Aunque para mi gusto tuvo sabor a poco, todo discurso político tiene sus destinatarios. En realidad el discurso político se caracteriza por dos cosas: una es segmentar a sus destinatarios y la otra es hablar con un contexto de referencia que, de una manera u otra, está siempre presente.
En su primera apertura ante la Asamblea General, Alberto Fernández les habló a muchos y pocos a la vez. Reitero: para mi gusto tuvo sabor a poco, o muy medido. Habló claramente a los otros dos poderes de la República: al Congreso Nacional y también al Poder Judicial.
Anunció propósitos y reformas que fueron aplaudidas porque atienden promesas de campaña y constituyen parte de la pesada herencia que recibe su gobierno. Sin embargo, todavía falta conocer los detalles de estas decisiones y sigue faltando conocer la letra chica.
Pero vamos al grano: el discurso de Alberto Fernández comenzó con una reflexión sobre la forma en que la palabra política se ha devaluado en Argentina. Su diagnóstico puso el acento en aquella parte de la dirigencia política que ha hecho de la mentira su herramienta de construcción.
Dijo que el valor de la palabra adquiere una relevancia singular. Requiere más política que palabras, requiere recomponer lazos de credibilidad que tienen que ver con la acción política y no solo con la comunicación. Aunque está en sus manos construir credibilidad en su propio discurso político.

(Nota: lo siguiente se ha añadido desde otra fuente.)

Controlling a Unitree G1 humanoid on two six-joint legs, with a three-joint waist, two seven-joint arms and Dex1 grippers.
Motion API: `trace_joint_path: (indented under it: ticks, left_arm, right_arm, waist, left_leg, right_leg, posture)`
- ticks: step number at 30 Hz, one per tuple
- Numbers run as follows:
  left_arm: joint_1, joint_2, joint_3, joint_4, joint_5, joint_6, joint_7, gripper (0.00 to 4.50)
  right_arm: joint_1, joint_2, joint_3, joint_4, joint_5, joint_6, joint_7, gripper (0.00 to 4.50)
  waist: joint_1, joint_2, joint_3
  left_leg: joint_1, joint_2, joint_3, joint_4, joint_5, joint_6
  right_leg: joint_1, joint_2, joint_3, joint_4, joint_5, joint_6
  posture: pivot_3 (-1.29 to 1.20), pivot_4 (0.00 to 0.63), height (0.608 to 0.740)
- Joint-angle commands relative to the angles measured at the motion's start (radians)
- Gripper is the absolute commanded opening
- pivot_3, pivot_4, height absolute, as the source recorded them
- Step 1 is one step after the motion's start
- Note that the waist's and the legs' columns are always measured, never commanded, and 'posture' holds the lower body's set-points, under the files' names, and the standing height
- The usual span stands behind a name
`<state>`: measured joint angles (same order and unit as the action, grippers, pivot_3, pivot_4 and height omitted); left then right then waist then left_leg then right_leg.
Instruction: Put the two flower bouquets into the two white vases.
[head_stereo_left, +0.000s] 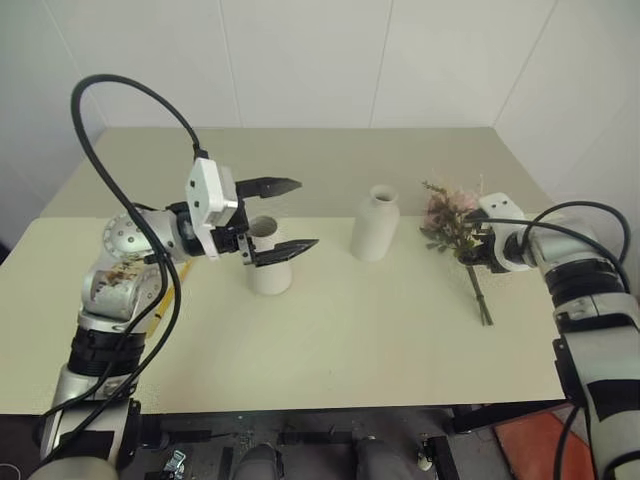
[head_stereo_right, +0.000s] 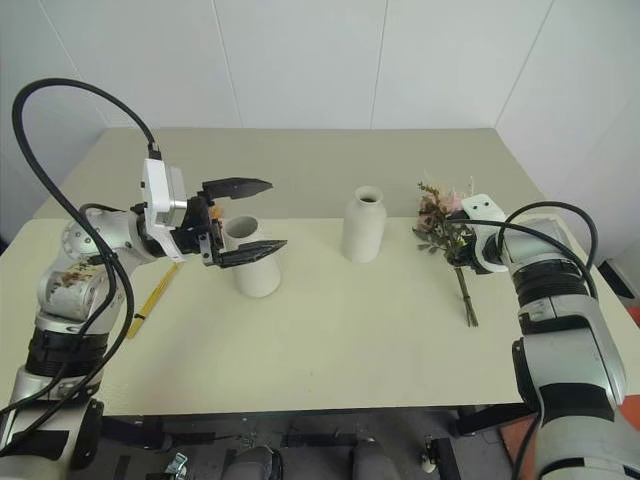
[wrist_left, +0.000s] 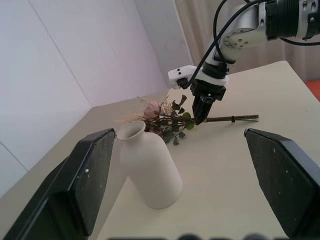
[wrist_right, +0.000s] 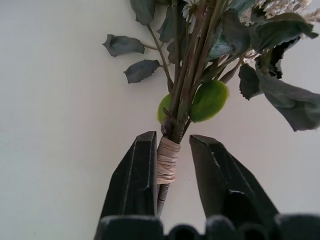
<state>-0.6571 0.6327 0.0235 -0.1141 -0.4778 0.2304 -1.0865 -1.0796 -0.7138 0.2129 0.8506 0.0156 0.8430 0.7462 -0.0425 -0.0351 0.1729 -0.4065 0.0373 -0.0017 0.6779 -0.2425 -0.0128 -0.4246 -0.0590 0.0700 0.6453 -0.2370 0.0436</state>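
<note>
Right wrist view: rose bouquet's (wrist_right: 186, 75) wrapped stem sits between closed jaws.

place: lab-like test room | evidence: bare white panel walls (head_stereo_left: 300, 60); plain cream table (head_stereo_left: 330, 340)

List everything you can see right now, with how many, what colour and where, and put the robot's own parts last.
table: one, cream, under everything.
wide-mouthed vase: one, white, upright on the table, behind the left gripper.
narrow-necked vase: one, white, upright mid-table.
rose bouquet: one, pink blooms, green leaves, lying at the table's right.
straw bunch: one, yellow, lying at the table's left.
left gripper: one, black jaws open, in front of the wide-mouthed vase.
right gripper: one, black jaws shut on the rose bouquet's wrapped stems.
</note>
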Motion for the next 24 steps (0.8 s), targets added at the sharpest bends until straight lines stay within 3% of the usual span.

En el libro “Microfísica del poder, de Michel Foucault, se menciona a la verdad y el poder con definiciones que realmente valen la pena repasar como libro de cabecera. “No es cuestión de emancipar a la verdad de todo sistema de poder (…), sino apartar al poder de la verdad de las formas de hegemonía (sociales, económicas, culturales) dentro de las cuales funciona por el momento” (…).